Et de rappeler que «la Suisse ne soutient en aucune manière des organisations incitant à la haine, à la violence, au racisme ou à l’antisémitisme. Elle ne s’est jamais associée au mouvement dit BDS et ne finance ni ne soutient aucune campagne appelant au boycott de produits israéliens».

Si l’argumentation n’aura pas suffi devant le conseil national, où la motion a été adoptée en mars par 111 voix contre 78, sans l’ombre d’une discussion(!), elle aura fait effet au Conseil des Etats.
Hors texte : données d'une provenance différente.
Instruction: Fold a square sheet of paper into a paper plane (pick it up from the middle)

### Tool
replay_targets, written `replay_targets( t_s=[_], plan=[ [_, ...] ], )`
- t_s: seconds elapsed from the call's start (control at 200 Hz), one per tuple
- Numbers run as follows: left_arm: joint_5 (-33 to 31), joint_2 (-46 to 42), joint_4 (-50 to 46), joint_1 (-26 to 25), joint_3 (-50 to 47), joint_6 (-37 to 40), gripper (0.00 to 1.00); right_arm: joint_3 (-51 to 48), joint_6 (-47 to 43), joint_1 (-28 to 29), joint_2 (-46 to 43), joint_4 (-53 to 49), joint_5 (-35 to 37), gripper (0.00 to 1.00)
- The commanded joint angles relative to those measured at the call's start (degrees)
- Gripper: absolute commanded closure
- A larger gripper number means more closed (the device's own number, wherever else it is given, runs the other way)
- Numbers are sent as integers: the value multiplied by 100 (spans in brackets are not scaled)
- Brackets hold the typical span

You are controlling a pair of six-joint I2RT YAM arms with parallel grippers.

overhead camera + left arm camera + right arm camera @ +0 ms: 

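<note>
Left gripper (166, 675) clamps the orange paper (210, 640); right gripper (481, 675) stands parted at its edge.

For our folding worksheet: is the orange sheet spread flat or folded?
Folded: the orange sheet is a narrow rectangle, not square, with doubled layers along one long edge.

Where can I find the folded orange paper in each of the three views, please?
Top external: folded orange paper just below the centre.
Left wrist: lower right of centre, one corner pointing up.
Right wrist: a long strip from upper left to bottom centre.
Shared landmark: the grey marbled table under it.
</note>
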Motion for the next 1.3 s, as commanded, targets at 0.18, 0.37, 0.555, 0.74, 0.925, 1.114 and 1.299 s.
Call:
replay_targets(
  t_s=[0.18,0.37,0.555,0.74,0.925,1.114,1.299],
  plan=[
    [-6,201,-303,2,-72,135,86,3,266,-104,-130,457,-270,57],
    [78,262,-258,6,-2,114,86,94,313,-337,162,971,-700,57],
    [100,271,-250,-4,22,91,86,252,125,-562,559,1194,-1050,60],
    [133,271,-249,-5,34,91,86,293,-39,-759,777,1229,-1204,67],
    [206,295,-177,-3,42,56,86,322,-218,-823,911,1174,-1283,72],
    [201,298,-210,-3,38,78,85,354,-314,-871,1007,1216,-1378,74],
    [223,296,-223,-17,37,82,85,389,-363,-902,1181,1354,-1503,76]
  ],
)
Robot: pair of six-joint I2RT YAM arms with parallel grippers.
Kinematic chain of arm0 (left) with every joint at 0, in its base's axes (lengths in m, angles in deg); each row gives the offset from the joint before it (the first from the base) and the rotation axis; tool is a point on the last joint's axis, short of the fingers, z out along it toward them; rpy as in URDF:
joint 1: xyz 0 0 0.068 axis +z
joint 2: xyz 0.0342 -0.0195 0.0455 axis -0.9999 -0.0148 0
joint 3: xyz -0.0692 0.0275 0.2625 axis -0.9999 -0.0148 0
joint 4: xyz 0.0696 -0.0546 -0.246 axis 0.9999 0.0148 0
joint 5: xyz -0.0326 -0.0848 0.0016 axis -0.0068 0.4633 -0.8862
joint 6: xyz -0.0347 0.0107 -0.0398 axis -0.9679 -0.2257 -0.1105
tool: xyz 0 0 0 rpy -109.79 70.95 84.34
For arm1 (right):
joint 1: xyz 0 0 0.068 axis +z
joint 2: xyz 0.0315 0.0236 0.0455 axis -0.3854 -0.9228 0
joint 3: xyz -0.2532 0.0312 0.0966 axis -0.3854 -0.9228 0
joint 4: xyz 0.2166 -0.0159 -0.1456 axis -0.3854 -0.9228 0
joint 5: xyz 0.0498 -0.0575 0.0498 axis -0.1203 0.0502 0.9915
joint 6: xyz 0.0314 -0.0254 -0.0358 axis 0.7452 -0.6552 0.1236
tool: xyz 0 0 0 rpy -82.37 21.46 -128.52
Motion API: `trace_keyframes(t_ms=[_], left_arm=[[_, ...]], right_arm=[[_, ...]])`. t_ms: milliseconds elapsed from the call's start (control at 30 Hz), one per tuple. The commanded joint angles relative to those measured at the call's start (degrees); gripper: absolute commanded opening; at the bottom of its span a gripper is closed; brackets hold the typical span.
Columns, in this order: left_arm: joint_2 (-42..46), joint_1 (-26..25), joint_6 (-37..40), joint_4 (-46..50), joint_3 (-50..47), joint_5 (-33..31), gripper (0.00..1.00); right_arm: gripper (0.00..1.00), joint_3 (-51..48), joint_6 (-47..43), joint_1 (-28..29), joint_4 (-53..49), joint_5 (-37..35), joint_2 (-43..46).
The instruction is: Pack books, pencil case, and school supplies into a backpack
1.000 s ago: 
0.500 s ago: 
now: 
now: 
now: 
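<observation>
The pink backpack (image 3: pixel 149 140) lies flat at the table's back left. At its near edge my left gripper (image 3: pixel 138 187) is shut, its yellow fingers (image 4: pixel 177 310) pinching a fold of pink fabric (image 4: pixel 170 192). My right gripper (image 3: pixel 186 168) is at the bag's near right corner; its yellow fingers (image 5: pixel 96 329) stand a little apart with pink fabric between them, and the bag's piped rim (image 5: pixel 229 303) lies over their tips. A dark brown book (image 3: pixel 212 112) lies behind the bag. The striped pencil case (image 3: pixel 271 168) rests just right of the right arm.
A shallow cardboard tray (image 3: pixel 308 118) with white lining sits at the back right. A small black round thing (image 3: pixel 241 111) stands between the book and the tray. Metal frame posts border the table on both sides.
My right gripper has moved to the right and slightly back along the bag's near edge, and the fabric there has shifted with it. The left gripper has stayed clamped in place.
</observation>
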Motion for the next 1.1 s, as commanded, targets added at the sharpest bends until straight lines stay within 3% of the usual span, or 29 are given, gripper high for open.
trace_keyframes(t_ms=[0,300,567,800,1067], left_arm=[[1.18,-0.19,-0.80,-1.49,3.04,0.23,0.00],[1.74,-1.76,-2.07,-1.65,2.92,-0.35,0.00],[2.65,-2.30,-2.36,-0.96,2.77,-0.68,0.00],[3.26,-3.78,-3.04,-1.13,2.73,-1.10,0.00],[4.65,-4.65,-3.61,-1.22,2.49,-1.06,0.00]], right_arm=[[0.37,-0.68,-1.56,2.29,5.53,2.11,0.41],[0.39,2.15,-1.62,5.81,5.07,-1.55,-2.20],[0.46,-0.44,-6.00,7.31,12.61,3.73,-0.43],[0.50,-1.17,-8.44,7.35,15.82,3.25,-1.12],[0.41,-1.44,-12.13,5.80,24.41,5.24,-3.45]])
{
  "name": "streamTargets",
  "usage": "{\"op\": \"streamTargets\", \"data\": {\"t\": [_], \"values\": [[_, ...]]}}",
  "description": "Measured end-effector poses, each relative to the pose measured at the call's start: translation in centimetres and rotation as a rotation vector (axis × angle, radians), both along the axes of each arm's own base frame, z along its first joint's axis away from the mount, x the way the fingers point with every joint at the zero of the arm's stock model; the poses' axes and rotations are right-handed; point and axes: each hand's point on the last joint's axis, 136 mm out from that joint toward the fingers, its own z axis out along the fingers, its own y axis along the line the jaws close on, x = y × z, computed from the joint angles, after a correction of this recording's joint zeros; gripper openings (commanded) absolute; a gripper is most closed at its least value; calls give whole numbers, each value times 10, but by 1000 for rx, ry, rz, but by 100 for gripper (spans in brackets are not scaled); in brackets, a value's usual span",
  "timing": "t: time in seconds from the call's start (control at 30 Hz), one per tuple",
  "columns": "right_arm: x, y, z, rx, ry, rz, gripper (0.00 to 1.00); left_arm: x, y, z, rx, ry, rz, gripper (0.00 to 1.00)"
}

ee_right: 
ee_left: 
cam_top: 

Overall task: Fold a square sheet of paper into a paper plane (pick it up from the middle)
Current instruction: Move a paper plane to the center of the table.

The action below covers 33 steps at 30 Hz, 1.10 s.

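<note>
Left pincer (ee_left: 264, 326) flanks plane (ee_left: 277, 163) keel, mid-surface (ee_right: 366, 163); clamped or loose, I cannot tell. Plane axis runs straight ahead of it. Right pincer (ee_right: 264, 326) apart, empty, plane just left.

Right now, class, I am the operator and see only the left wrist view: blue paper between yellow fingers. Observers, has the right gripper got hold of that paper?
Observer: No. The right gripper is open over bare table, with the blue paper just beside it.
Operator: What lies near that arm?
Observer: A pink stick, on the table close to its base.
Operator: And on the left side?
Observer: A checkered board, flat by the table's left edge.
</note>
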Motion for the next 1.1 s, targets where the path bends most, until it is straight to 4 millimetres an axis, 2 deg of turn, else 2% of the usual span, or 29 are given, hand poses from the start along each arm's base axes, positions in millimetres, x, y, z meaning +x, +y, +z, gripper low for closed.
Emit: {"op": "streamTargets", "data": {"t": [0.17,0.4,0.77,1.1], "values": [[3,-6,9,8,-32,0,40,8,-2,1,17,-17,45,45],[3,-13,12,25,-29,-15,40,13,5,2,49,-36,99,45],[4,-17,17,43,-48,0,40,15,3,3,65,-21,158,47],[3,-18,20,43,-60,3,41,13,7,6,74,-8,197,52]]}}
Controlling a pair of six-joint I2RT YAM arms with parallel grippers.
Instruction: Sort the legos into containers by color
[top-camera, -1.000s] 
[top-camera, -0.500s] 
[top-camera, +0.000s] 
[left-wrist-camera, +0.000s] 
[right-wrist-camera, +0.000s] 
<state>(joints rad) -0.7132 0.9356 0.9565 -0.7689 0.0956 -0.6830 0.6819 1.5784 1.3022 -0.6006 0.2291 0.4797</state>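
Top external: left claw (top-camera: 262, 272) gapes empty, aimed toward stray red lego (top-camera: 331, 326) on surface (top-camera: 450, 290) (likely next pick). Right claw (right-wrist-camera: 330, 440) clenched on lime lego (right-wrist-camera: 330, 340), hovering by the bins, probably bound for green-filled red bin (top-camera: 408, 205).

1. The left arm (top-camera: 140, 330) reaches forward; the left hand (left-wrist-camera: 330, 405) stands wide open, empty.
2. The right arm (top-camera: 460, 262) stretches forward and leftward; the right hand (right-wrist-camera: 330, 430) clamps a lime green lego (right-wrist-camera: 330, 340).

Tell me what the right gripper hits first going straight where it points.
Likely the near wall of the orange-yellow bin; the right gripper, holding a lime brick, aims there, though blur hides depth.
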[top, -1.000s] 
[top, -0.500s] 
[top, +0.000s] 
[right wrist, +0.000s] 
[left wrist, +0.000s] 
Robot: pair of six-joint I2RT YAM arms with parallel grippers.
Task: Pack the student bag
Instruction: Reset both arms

Celui-ci a en effet retiré toute référence au Proche-Orient ou à BDS, ainsi que tout caractère contraignant à la motion, se contentant de charger le Conseil fédéral «d’examiner et, le cas échéant, de modifier les lois, ordonnances et règlements concernés», de manière à ce que la Suisse ne puisse pas subventionner, même indirectement, des projets menés par des ONG impliquées dans des actions racistes, antisémites ou d’incitation à la haine. «Les instruments pour cela existent déjà», a cependant précisé le Conseil fédéral.

Le vote du conseil national, en mars, était passé inaperçu en Suisse mais avait fait grand bruit notamment en Israël, jusqu’à être salué par le président du congrès juif mondial Ronald Lauder.

BDS, un exercice légitime de la liberté d’expression
Du côté du mouvement BDS, on s’est empressé de saluer la décision du Conseil des Etats, tout en rappelant, par voie de communiqué, que «le droit de lutter par le boycott (BDS) pour les droits des Palestinien-nes est reconnu publiquement par l’UE ainsi que par les gouvernements hollandais, irlandais et suédois» et qu’en décembre 2016, plus de 200 juristes renommés provenant de 15 pays européens, parmi lesquels Robert Kolb, ancien conseiller juridique du Comité International de la Croix Rouge et du département fédéral des Affaires Etrangères, ainsi que Marco Sassoli, ancien chef suppléant du service juridique du CICR, ont adopté une déclaration qui reconnaît le droit d’exercer des pressions sur Israël au moyen de boycotts, de désinvestissements et de sanctions (BDS) comme un exercice légitime de la liberté ­d’expression.